→ What the task asks
The whole listing below must be printed again exactly, images excluded.

*** Data block Section Begins ***

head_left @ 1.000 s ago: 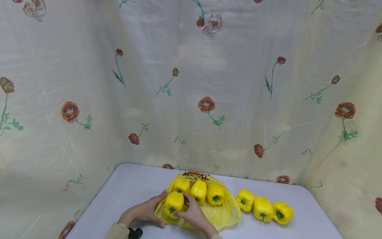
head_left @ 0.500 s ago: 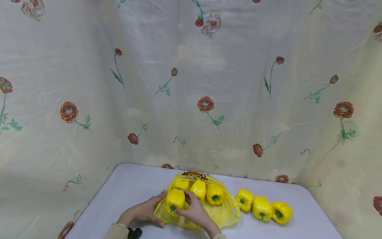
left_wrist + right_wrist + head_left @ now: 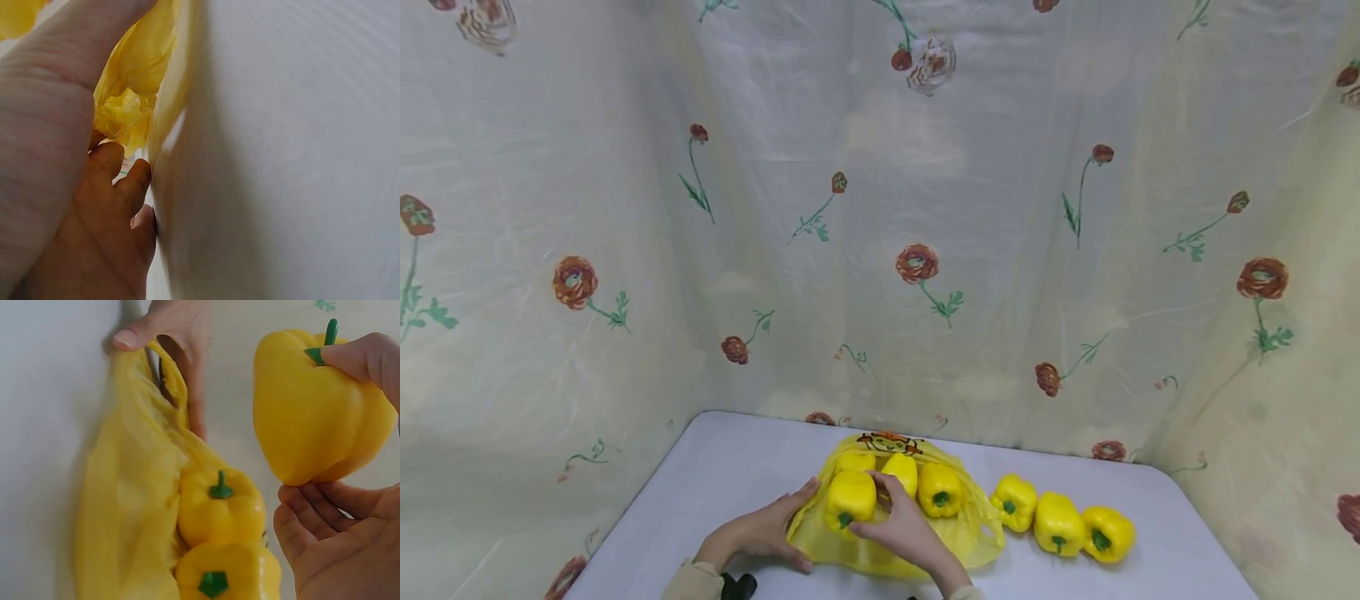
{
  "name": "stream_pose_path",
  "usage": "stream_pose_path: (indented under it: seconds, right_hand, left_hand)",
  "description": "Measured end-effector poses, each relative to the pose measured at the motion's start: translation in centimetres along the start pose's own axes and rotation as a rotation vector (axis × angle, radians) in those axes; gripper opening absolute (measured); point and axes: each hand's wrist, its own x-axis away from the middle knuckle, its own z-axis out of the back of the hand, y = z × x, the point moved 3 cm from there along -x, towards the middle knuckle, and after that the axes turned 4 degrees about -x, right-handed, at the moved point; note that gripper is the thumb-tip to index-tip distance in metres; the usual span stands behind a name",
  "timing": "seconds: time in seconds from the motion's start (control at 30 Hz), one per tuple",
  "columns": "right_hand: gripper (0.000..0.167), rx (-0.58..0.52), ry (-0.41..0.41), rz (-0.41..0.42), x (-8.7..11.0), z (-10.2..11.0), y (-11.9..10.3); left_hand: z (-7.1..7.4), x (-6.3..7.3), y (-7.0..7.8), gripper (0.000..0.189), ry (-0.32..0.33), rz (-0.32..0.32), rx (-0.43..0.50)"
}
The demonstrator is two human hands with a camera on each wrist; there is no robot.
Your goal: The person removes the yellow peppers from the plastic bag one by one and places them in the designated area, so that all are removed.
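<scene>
My right hand (image 3: 902, 525) holds a yellow bell pepper (image 3: 850, 498) with a green stem, fingers and thumb on opposite sides. In the right wrist view, this pepper (image 3: 319, 406) hangs above the bag, its stem beside the thumb. My left hand (image 3: 767, 529) spreads at the left edge of a yellow plastic bag (image 3: 947, 546). In the right wrist view, the left thumb (image 3: 134, 334) presses at the bag's handle loop. The left wrist view shows the left fingers (image 3: 119, 181) low beside the crinkled bag. Inside the bag lie more bell peppers (image 3: 940, 490), one partly hidden behind the held pepper.
Right of the bag, yellow bell peppers stand in a row: one beside the bag (image 3: 1017, 502), a middle one (image 3: 1059, 523) and an outer one (image 3: 1108, 533). They stand on a white table (image 3: 737, 450). A flower-patterned curtain (image 3: 880, 250) surrounds the back and sides.
The right hand has lifted the held bell pepper slightly and carried it to the right, over the bag's mouth. The left hand has stayed at the bag's edge.
</scene>
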Motion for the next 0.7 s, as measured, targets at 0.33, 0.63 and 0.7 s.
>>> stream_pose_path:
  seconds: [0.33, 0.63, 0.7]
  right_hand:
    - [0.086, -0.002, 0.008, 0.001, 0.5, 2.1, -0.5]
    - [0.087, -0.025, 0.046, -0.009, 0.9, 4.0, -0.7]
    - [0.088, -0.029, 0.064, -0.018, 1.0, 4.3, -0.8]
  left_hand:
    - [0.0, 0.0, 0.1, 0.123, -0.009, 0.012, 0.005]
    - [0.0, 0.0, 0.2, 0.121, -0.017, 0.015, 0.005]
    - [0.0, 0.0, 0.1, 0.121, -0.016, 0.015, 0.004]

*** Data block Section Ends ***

→ Result for this task
head_left @ 1.000 s ago: 
head_left @ 0.500 s ago: 
left_wrist + right_wrist + head_left @ now: 
{
  "name": "stream_pose_path",
  "usage": "stream_pose_path: (indented under it: seconds, right_hand, left_hand)",
  "description": "Measured end-effector poses, each relative to the pose measured at the motion's start: translation in centimetres along the start pose's own axes and rotation as a rotation vector (axis × angle, radians) in those axes; gripper opening absolute (measured); point and axes: each hand's wrist, its own x-axis away from the middle knuckle, its own z-axis out of the back of the hand, y = z × x, the point moved 3 cm from there along -x, towards the middle knuckle, and after that the axes turned 4 degrees about -x, right-handed, at the moved point; note that gripper is the thumb-tip to index-tip distance in metres; the usual span stands behind a name",
  "timing": "seconds: time in seconds from the motion's start (control at 30 Hz), one per tuple",
  "columns": "right_hand: gripper (0.000..0.167), rx (-0.58..0.52), ry (-0.41..0.41), rz (-0.41..0.42), x (-8.7..11.0), z (-10.2..11.0), y (-11.9..10.3); left_hand: z (-7.1..7.4), x (-6.3..7.3), y (-7.0..7.8), gripper (0.000..0.189), ry (-0.32..0.33), rz (-0.32..0.32), rx (-0.43..0.50)"
}
The demonstrator is two human hands with a camera on each wrist; there is no robot.
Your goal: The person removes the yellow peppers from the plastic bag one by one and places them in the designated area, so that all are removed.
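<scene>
My right hand (image 3: 902, 525) holds a yellow bell pepper (image 3: 850, 498) with a green stem, fingers and thumb on opposite sides. In the right wrist view, this pepper (image 3: 319, 406) hangs above the bag, its stem beside the thumb. My left hand (image 3: 767, 529) spreads at the left edge of a yellow plastic bag (image 3: 947, 546). In the right wrist view, the left thumb (image 3: 134, 334) presses at the bag's handle loop. The left wrist view shows the left fingers (image 3: 119, 181) low beside the crinkled bag. Inside the bag lie more bell peppers (image 3: 940, 490), one partly hidden behind the held pepper.
Right of the bag, yellow bell peppers stand in a row: one beside the bag (image 3: 1017, 502), a middle one (image 3: 1059, 523) and an outer one (image 3: 1108, 533). They stand on a white table (image 3: 737, 450). A flower-patterned curtain (image 3: 880, 250) surrounds the back and sides.
The right hand has lifted the held bell pepper slightly and carried it to the right, over the bag's mouth. The left hand has stayed at the bag's edge.
</scene>
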Motion for the next 0.7 s, as measured, targets at 0.33, 0.63 and 0.7 s.
>>> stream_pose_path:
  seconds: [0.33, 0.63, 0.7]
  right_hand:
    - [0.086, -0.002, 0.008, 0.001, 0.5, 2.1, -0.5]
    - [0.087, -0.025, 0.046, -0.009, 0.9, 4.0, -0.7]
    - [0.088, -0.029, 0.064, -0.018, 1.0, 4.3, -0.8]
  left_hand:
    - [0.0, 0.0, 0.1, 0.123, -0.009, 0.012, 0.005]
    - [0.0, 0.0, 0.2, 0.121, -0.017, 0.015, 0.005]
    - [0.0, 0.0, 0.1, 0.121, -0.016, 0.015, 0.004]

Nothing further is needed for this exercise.